Using data analysis to help drivers stay safe
Tableau: How important is data to Progressive? Brian: At Progressive, our company is built on data. That's our product. So we don't build widgets or cars or anything. Data is what we do. And so we're a data-centric company through and through. So finding the best data tools and technology to really leverage our key asset, what we have, anything there gives us a huge advantage. Tableau: What is Snapshot? Brian: Snapshot is a program at Progressive that allows our drivers to prove that they're safe drivers, and they can save money when they do it. Tableau: How do you analyze Snapshot data?

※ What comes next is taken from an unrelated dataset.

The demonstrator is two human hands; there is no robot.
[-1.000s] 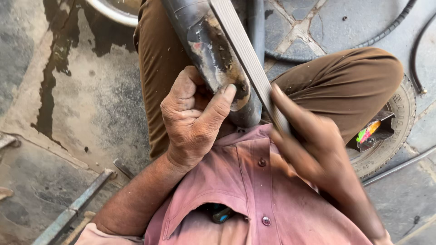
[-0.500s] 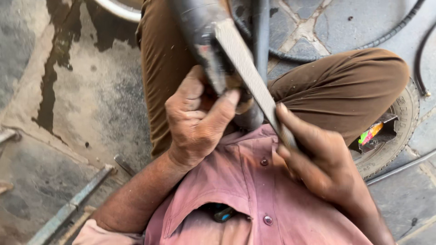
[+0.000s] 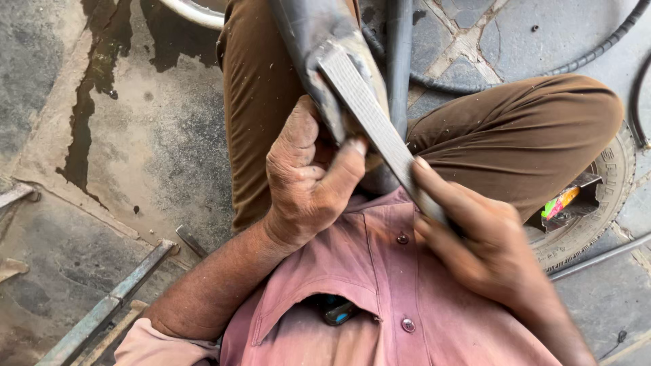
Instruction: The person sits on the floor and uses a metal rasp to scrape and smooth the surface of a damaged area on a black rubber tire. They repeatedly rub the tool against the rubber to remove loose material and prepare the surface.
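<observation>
A dark, worn metal tube [image 3: 308,34] slants down from the top toward my lap. My left hand [image 3: 308,179] is wrapped around its lower end, thumb pressed against it. A long flat grey file [image 3: 366,108] lies across the tube's scraped end. My right hand [image 3: 475,240] grips the near end of the file, forefinger stretched along the blade. I sit with bent knees in brown trousers [image 3: 529,135] and a pink shirt [image 3: 366,298].
Wet-stained concrete floor [image 3: 102,122] lies to the left, with metal bars [image 3: 102,308] at the lower left. A small tyre [image 3: 603,203] and a colourful packet [image 3: 559,203] sit by my right knee. Dark hoses [image 3: 590,51] run across the top right.
The file has slid back toward my body along the tube's end, my right hand pulling it down and to the right. My left hand keeps its hold on the tube.
</observation>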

Brian: Our data science team that's responsible for the new scoring algorithms and Snapshot is always looking for the next big thing, the next thing that they can use to score driving behavior. So they bring in all sorts of different external datasets, external to our company—weather, traffic, and even datasets within different parts of our organization—and join those up and look at them in new and interesting ways to see what shakes out of it. They don't always know what they're looking for in the first place. They want to improve our models and make things better. But sometimes there's the surprises when you just join this data and you start to do these data exploration experiments. And Tableau and some of our big data systems really allow us to do that rapid hypothesis testing, trying out new ideas and just look what shakes out of the data.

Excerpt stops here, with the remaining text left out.